The "Diag" took its name from the diagonal walk that crossed what was then largely an open field. But the campus grew quickly, particularly under dynamic presidents Henry Phillip Tappan (1852-1863) and James Burrill Angell (1871-1909).

Except for Tappan's observatory and Angell's Catherine Street hospitals, almost all of the nineteenth century construction took place on the Diag. By the turn of the century, campus was thick with structures, most built of a red brick in a weighty Romanesque style.

Almost all were swept away as the U-M's growth accelerated in the twentieth century. The Diag was completely rebuilt, and surrounding properties were acquired to extend the university's presence far beyond the original campus borders. Today only tiny Tappan Hall, hidden away between the art museum and the president's house, survives as a reminder of the red-brick campus of 1900

When James Burrill Angell arrived as president in 1871, the U-M had nine buildings. He oversaw the addition of fifty more before stepping down in 1909. The elegant oval shape of Angell's 1883 University Library had been truncated by the turn of the century with the addition of new book storage "stacks" at the rear of the building (left), but a gracefully curved reading room still looked out on the center of the Diag. Though the older portions of the building were torn down in 1918, the stacks were incorporated into the present Graduate Library, completed in 1920.

The Waterman and Barbour gymnasiums, at the comer of North University and East University, were the longest-lived of Angell's great red brick buildings. Their demolition was also a turning point in campus interest in historic preservation. In 1976, when the university announced its intentions to tear down the historic complex, a group called the Committee for Reuse of the Barbour-Waterman Buildings was established and lobbied hard for the university to take another look at alternative uses for the structures, which dated to the 1890s. Petitions were circulated and signed by thousands, citizens wore buttons saying "Recycle Barbour-Waterman," and many spoke before the regents to urge reconsideration.

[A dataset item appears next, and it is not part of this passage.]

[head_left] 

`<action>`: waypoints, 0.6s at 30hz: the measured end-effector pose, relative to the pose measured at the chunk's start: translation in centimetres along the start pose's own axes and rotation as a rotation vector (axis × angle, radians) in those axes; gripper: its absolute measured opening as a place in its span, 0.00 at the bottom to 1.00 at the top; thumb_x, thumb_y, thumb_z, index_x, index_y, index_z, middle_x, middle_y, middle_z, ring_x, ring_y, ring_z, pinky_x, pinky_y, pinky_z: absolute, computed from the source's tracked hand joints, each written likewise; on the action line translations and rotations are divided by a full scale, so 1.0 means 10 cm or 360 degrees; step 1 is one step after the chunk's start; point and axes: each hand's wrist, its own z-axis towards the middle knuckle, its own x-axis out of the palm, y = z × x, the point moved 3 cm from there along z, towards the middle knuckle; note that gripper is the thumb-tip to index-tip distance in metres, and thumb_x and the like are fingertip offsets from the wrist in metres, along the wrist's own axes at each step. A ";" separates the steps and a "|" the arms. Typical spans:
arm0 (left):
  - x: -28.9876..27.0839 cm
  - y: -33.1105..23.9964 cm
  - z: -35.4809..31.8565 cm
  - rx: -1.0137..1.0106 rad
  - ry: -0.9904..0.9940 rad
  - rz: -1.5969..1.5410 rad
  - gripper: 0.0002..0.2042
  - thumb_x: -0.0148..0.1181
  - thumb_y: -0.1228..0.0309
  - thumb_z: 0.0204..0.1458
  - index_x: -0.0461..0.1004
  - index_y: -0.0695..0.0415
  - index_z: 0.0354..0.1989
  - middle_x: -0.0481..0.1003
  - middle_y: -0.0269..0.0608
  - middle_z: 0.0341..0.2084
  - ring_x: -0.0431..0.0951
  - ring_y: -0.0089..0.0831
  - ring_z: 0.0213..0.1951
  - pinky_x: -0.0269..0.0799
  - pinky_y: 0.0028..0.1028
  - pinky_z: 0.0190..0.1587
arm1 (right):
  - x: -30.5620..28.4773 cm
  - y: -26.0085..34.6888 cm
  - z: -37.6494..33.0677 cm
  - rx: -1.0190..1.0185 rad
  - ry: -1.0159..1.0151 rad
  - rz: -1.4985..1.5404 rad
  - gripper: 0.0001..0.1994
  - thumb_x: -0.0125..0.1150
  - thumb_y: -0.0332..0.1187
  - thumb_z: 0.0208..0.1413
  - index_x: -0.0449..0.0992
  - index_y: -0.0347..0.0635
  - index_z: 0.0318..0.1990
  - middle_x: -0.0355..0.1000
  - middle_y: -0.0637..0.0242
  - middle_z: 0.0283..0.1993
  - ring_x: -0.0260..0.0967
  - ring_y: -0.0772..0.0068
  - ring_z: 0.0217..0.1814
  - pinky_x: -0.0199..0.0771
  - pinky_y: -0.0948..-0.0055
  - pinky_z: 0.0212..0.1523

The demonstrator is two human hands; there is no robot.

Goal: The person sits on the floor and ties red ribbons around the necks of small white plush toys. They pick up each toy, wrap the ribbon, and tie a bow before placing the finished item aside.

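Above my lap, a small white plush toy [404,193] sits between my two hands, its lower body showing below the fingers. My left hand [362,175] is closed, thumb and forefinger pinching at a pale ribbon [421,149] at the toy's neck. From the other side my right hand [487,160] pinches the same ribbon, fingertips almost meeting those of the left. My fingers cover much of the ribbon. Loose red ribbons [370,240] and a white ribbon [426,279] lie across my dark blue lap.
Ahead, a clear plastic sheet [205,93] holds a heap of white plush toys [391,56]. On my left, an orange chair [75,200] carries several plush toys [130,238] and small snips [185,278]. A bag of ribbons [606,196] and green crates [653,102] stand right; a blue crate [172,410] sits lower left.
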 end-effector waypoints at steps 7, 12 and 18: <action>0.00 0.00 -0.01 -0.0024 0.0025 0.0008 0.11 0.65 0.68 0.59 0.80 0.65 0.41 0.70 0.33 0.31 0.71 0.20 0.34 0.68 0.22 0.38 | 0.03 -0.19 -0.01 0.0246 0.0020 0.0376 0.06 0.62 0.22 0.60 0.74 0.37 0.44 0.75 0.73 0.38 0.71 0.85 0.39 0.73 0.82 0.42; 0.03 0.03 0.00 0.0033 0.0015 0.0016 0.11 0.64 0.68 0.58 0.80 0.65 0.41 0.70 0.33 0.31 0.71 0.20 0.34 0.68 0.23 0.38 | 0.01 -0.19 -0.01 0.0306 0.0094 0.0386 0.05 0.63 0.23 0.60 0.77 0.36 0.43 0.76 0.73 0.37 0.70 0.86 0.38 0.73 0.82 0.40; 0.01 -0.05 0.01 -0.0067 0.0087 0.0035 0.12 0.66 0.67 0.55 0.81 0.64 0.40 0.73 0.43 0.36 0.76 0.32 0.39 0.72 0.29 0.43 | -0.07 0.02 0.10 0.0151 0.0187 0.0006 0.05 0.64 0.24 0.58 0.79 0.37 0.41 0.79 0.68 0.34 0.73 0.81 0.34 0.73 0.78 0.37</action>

The regents were not swayed, and the buildings were demolished in 1977 (their site is now part of the chemistry building). But the university has since shown greater sensitivity to historic buildings. And one unexpected result of the regents' intransigence on Barbour-Waterman was the listing of the entire original Central Campus, and other significant buildings such as Rackham and the Law Quad, on the National Register of Historic Places.

President Tappan's Law Building stood at the corner of State and North University. It was completed in 1863, the same year that the U-M's visionary founding president was fired by the regents (see "President Tappan Fired" in "The Top Ten Ann Arbor Stories of the Millennium," p. 31).

The formidable turret was added in a remodeling in 1893 but didn't quite make it to 1900—it was removed during another expansion in 1898. After completion of the Law Quad in the 1920s, the building was renamed Haven Hall and used for LS&A faculty offices. In 1950, a disgruntled student determined to obliterate a bad grade burned it down.

The modern Haven Hall is closer to the center of the Diag. The place where Tappan's Law Building stood is now a lovely, tree-shaded lawn.

When it opened in 1881, the U-M's natural science museum was the first owned by a public university. Designed by architecture prof William LeBaron Jenney—later
famous as the "father of the skyscraper"—the museum had a collection ranging from stuffed animals to Asian manuscripts.

The exhibits moved to the present Ruthven Museums Building in 1928. Jenney's building housed the Romance language departments for three decades before being demolished in 1958.

Exceot for the crowning dome, this long, massive building parallel to State Street bears an uncanny resemblance to Angell Hall. University Hall, completed in 1871, was the U-M's first great classroom building. The impressive dome shown here was actually the building's second- the first was deemed structurally unsound and replaced in 1896. Hidden from State Street when Angell Hall was built directly in front of it in 1924, University Hall lingered on for another twenty-six years before being torn down in 1950.

Stretching the tum-of-the-century date slightly, this multipanel postcard shows the U-M's hospitals as they stood following completion of the Palmer children's ward in 1904. One of the two hospitals flanking the Palmer ward had been built for the U-M's medical doctors, the other for its homeopathic physicians. By 1900, however, the homeopaths had moved out to a new hospital on North University.

The low, many-windowed "pavilion" hospitals reflected the emerging medical thinking of the nineteenth century before the role of germs was understood, disease was thought to be spread by "morbid" air exhaled by sick patients. It wasn't a bad guess, since it led to the division of hospitals into isolated, well-ventilated wards—steps that did help reduce the rate of hospital-induced infections.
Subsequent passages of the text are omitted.